REQUIREMENT → Starting with the opening line of the material, restate every line word for word, and end on the line containing "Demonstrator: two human".
++++
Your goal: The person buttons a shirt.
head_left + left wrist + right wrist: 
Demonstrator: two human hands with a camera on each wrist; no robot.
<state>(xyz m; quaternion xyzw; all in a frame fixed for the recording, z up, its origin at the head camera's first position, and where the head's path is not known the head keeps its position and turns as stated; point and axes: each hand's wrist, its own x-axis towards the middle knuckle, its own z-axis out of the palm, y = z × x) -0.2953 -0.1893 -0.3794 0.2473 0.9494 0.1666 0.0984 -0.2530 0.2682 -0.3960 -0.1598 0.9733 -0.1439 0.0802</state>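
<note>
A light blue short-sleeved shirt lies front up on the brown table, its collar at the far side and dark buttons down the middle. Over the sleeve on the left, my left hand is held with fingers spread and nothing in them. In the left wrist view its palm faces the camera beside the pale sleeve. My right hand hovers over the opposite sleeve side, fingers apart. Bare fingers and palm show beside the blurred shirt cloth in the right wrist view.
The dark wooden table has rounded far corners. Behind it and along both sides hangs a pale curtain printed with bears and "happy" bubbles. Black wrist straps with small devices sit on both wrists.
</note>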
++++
YOUR RESPONSE →
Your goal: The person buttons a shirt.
head_left + left wrist + right wrist: 
Demonstrator: two human hands with a camera on each wrist; no robot.

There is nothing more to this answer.